━━ Information provided ━━
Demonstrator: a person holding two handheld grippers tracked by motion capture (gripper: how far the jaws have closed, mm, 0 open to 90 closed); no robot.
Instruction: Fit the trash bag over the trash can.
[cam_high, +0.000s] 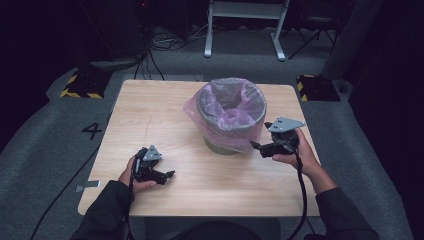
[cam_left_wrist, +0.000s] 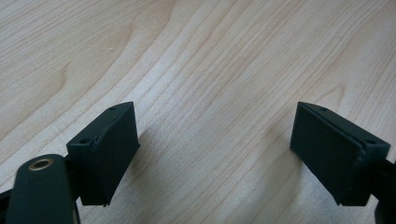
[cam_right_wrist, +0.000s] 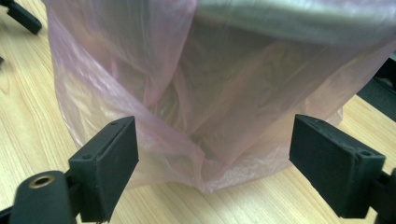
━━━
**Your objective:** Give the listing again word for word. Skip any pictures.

**Answer space:**
Demonstrator: a person holding two handheld grippers tracked by motion capture (gripper: how far the jaws have closed, mm, 0 open to 90 closed); no robot.
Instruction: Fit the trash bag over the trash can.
[cam_high, +0.000s] 
[cam_left_wrist, +0.000s] 
[cam_right_wrist, +0.000s] 

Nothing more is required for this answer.